My good friend Barbara Amos and I headed down to Bowness Park there for a bit of painting therapy. We wandered around for about a half an hour looking for spots around the lagoon but were surprised to see that the paths around the lagoon was still closed from the great flood of 2013. The next logical spot was the river and as we navigated our way around the families barbecuing and playing bocci, we settled on a spot near a small spit of land that jutted out into the water affording swimmers some protection. Barbara found a spot about 50’ upstream from me and I ended up here. We had about an hour of light and I had to work quickly to get the rough shapes in before the sun set. As I worked a few people came over to stand behind me and watch me place the last few strokes before I had to call it quits. I’m pretty pleased with this one. I have a love hate relationship with rocks as I’ve found them difficult to capture. But I discovered that by simply letting go and “painting” and not over thinking the subject, it just went down kinda naturally. A successful sketch!
I came across this in the latest Plein Air magazine. A quote by master artist Quang Ho. In the article he describes how he starts with simple shapes, breaks these into details – shapes within shapes – and defines the shapes by adjusting the edges between them.
Painting is ultimately about completing spaces. In many ways, the beauty of one’s life is also about completing spaces, if having breakfast is considered a space, or a walk in the woods, all the way to the attention one gives to a lifetime. The more attention or beauty one gives to the spaces, the more depth and meaning the entire space may have.
Painting with my instructor and friend Doug Swinton down in Policeman’s Flats the other day. We spent a great deal of time driving around just trying to find a location to paint – even getting run off our first choice by a bunch of truck drivers hauling manure mixed with hay which had a particularly bad odour, so I’m kinda glad we moved. We ended up at the end of a road that had potential and quickly set up as the light was waning and it was getting bloody cold, 1 degree C.
This is a quick sketch (45min) of the trees and shrubs bordering a yard just to the right of camera. It was an interesting exercise as I painted very loose and with abandon. Brush strokes were put down quickly and much more gesturally than Im used to and it seemed to be pulling together oddly. I think having to race the light and the chill in the air played a big part in the fluid nature in which I got this down on the canvas. A great afternoon and a fun piece to create. The pint of beer afterward tasted might fine as well.
Out at the cabin at Edwards lake BC a few weeks ago and I wanted to get out and have an afternoon of painting. I wanted to try something a bit different in that, I didn’t want to pick a traditional composition that I would normally choose. After walking around the property for awhile and looking at all available angles, I chose this tree and the side of the garage and cabin itself. I liked the orange leaves and the slightly obscured buildings. Not what I’m used to and I was a bit intimidated by it but thought “what the hell”

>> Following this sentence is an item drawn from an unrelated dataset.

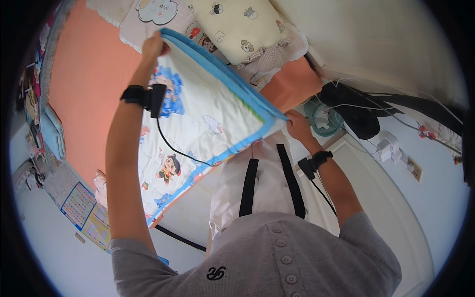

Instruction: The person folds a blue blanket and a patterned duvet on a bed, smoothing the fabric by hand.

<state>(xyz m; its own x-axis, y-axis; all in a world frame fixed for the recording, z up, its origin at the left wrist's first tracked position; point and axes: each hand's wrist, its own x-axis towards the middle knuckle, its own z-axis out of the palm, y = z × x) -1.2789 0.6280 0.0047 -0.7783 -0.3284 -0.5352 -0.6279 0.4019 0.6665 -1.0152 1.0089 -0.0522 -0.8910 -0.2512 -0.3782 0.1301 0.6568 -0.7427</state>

The best part of my day was being accompanied by Kash. One of the littlest members of our extended family. He came over to me sheepishly and asked if he could paint. Knowing oil paint and little ones, mom would be pretty upset if clothes came back stained with a Cad Red Deep!. But Aunty Steph saved the day and brought out Grandmas acrylics and he was able to sit up behind me and let the paint flow.
Unfortunately, I wasn’t able to get any shots of his final work but I still would like to share mine. I think pretty successful overall. I think the right side is somewhat unresolved. I could add a tree or some interest on that side. The two buildings blend a bit too much. I know that they are obscured but I my thinking is I should have dropped the roof line of the garage slightly to differentiate to two a bit better. Colours I think are good and I like the overall tonality. The tree needs some work to refine it a bit. All in all, I was pleased with the effort.
Oil on Canvas
This is my first painting since the last set you saw from the workshop. It’s the first Plein Air ( in plain light) that I’ve ever done. Part of a evening outing with a group of fine people hosted by Doug Swinton. We only had about an hour as a storm was starting to move in.